By

HONG KONG: China and Hong Kong stocks jumped on Wednesday as a US ceasefire deal with Iran lifted investors’ appetite for risk. China’s blue-chip CSI300 Index jumped 3.5 percent, its biggest daily gain since October 2024, and the Shanghai Composite Index rose 2.7 percent.

Hong Kong’s benchmark Hang Seng gained 3 percent. Hong Kong-listed tech giants surged 5.2 percent.

The two-week ceasefire agreement raised hopes of an easing in geopolitical tensions sparking a relief rally across major Asian stocks and currencies.

Cloud computing, semiconductors, the gold industry, as well as airline stocks led the rally. Energy stocks underperformed.

In Hong Kong, index heavyweights, miner CMOC and food delivery giant Meituan soared more than 10 percent each. Semiconductors and real estate companies also outperformed.

Today’s rally looks “broader than a pure geopolitical relief trade,” said Charu Chanana, chief investment strategist at Saxo, citing the jump in Hong Kong property stocks as a sign that investors are reacting to improving demand.

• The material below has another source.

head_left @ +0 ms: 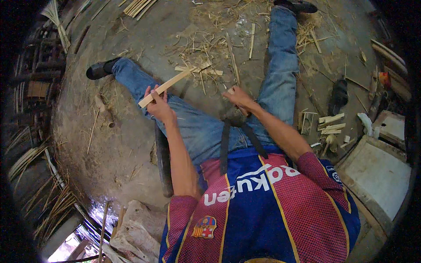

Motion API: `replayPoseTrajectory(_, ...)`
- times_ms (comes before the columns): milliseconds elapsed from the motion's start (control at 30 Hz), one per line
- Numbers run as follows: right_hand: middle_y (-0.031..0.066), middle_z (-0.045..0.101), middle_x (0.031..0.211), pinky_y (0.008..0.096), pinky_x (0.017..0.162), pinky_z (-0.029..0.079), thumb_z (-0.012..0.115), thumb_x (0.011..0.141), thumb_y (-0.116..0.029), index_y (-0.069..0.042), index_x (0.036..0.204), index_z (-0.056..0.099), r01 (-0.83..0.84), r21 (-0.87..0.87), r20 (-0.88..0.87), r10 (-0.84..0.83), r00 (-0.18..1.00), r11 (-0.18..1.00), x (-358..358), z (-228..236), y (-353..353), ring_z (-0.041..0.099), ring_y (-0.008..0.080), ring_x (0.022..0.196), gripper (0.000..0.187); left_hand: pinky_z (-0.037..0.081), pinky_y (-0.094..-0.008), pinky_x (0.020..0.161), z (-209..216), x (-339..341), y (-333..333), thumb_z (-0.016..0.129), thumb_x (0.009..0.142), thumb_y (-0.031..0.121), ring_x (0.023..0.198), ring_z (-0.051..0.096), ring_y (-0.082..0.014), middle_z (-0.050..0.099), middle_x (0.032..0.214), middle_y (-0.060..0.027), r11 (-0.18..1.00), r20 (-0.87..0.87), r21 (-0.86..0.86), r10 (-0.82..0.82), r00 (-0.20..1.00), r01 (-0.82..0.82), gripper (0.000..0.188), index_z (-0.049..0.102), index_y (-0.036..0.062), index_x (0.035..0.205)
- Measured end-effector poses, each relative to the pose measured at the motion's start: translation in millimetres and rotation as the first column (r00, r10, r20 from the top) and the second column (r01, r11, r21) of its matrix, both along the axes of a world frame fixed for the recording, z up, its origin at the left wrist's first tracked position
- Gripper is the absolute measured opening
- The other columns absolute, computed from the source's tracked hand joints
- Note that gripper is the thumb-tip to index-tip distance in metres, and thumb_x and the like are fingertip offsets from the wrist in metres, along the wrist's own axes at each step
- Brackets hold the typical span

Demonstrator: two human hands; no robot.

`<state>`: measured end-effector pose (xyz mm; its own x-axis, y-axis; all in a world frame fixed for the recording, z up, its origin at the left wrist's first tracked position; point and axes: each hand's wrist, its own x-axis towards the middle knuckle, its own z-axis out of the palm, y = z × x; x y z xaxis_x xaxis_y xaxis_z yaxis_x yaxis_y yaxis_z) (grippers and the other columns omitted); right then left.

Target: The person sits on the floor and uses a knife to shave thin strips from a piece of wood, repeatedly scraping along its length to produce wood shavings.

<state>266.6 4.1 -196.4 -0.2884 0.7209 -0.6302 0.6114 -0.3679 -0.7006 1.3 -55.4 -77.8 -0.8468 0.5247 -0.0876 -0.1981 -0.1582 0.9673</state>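
A flat, pale strip of split wood or bamboo (174,80) is gripped near its lower end by my left hand (159,106), above my left thigh. Its far end slants up and to the right, over another short pale strip (212,71) near the shavings. Close to my right knee, my right hand (239,98) is closed in a fist. A small light tip shows at its fingers, but the rest of what it holds is hidden. The two hands are apart, and the right one does not touch the strip.
Curled shavings (193,44) litter the floor between my outstretched legs. Short split pieces (332,124) lie to the right, near a pale framed board (372,173). A wooden stick (104,109) lies at left. Bundled strips (139,6) rest at the far edge; a crumpled sack (137,228) sits behind left.
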Motion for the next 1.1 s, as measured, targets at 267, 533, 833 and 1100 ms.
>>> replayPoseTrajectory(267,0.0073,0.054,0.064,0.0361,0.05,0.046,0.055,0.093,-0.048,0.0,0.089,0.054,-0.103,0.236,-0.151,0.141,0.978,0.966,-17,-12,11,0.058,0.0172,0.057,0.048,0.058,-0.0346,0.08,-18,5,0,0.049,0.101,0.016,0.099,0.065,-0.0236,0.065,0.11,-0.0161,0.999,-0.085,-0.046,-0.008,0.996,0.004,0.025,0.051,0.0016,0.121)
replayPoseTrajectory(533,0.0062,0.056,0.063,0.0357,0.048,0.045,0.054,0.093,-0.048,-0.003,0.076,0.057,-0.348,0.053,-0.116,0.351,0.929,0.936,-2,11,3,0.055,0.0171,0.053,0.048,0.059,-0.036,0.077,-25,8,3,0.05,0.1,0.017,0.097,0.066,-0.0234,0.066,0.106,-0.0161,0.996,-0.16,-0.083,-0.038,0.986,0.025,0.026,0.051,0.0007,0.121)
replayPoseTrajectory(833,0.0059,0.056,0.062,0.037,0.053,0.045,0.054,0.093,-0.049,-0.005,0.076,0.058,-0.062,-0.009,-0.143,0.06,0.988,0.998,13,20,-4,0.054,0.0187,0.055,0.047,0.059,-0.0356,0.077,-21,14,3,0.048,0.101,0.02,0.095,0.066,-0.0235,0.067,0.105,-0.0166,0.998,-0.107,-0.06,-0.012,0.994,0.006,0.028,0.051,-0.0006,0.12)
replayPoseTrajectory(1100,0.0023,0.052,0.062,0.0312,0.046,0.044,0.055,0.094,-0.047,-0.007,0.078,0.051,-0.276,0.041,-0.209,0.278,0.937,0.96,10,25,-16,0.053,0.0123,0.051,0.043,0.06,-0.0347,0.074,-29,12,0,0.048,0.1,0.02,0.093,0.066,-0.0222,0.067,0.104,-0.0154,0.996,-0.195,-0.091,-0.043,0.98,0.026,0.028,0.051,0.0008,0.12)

The rally can stretch further in the near term, she added, especially if lower oil prices, yuan strength and improving Hong Kong property sentiment keep reinforcing each other.

On the policy front, markets believe Chinese policymakers will maintain a wait-and-see approach unless external shocks to the economy increase significantly.

Some investors expect the rebound in China shares to be relatively mild, given they did not experience a meaningful selloff amid the Iran war. “As a result, the scope for a rebound, if and when geopolitical risks ease, appears more limited,” Yan Wang, chief emerging market and China strategist at Alpine Macro, said in a note.

The smaller Shenzhen index ended up 4.35 percent and the start-up board ChiNext Composite index jumped 5.91 percent.